Many well-heeled investors pouring money into real estate bonds to get a higher return from a secured investment have been taken aback by the first default in a property debenture since the turbulent days of 2008-09.
A month-and-a-half ago Century Real Estate, an influential Bangalore realtor, failed to pay the interest rate on time. While the company is trying to sort out the issue with investors, the development has gone down in the property market as a signal of cash-flow problems many developers are grappling with amid a slowdown in sales.
In the past three years, close to Rs 12,000 crore have been raised by developers from Mumbai, Delhi and Bangalore through private placement to high net-worth individual ( HNI) investors, corporate treasuries and finance companies.
As banks turned selective, primary market issuance to these investors emerged as a quick fundraising option. The Century debentures were also placed with investors like Kotak MahindraBSE 0.90 % Prime (a non-banking finance company), some HNIs and corporate investors.
Post default, IL&FS, the debenture trustee for the issuance, has taken legal action as per the trust deed to salvage the money. Each debenture had a face value of Rs 1 crore.
"IL&FS has kept investors informed about all its actions. It has taken legal action for enforcement of security to recover all investors' money," a Kotak Group spokesman said, responding to an email query from ET.

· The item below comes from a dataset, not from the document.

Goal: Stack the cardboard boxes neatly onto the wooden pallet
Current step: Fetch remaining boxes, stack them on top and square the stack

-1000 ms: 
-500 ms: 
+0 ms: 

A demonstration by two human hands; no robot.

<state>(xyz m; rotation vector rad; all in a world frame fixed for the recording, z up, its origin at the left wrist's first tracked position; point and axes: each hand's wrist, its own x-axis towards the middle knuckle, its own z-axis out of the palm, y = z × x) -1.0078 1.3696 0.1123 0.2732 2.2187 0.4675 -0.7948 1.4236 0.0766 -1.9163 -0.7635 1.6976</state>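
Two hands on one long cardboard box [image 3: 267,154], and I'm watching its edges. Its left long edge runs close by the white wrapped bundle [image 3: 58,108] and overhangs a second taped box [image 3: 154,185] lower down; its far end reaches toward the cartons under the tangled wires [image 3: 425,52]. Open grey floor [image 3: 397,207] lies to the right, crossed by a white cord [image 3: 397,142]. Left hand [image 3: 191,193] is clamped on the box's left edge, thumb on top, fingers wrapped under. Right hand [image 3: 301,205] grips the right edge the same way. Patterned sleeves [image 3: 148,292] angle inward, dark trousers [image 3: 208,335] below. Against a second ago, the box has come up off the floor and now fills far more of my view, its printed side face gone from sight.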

"If sales do not pick up, we won't be surprised if more real estate companies find it difficult to pay interest and redemption money on time... In many cases builders have been borrowing fresh money to repay old debts. Under such circumstances, cash-flow mismatches are very likely if home buyers wait and watch and new debt finance is not easily available," said a senior official of a large financial institution.

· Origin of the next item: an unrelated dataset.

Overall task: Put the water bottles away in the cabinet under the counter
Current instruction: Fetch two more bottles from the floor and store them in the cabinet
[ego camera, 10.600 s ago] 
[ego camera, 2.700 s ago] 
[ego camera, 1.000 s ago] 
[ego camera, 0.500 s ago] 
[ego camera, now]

According to him, some of the banks are refinancing each others' loans before there is a default. "One of the reasons why builders prefer loans to debentures is because banks can evergreen loans but the market always gets a whiff of adefault in debentures... But not too many banks are raising their exposure to builders," said a broker.
The Century debenture issue is secured against multiple land parcels in Bangalore - the market value of which is estimated at approximately Rs 600 crore - resulting in a security cover which is multiple times the outstanding debt.

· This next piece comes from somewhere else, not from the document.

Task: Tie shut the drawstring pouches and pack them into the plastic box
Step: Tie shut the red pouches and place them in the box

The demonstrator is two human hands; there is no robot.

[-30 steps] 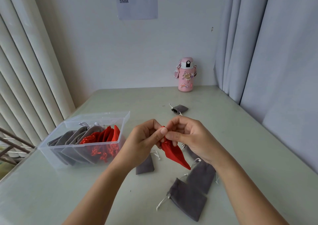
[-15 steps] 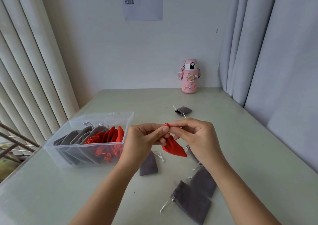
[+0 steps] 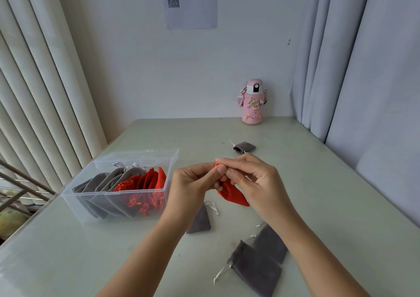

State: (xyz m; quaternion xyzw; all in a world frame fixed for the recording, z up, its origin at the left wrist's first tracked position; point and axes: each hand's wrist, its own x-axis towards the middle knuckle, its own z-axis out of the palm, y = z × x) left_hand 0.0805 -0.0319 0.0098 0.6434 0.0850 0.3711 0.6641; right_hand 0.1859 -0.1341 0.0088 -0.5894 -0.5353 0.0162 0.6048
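- Held above the pale green surface (image 3: 318,194): small red fabric drawstring pouch (image 3: 233,196), neck pinched by left hand (image 3: 193,183) and right hand (image 3: 254,181), fingertips meeting.
- At nine o'clock of the hands: clear plastic box (image 3: 145,156) holding grey and red pouches (image 3: 136,187).

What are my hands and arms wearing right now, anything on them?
Nothing shows: the left hand and right hand have no gloves, rings or watch, and both forearms are sleeveless down to the frame's edge. Nails look short, unpainted.

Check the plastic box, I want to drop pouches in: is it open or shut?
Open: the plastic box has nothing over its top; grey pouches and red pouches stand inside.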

"While investors may get back their money after some time, credit rating agencies may have to take a relook at the company," said a source. An email query to Century Real Estate MD Ravindra Pai remained unanswered till the time of going to press.
In 2009, one of the country's developers had to restructure the terms of its debentures placed with mutual funds to tide over cash crunch and avoid, albeit temporarily, the defaulter tag. The company had found itself in a desperate state after it was forced to withdraw its maiden equity issue.
But fund houses, fearing that a redemption default would hit the net asset value of MF schemes, co-operated to rejig the asset.
"The situation now is certainly better than what it was in 2009 but the firms continue to be leveraged. With fewer transactions happening, particularly in Mumbai, not all builders are in a position to hold on to the prices they are currently quoting for ready or near-ready properties. There is also some oversupply in markets like Bangalore," said an industry source.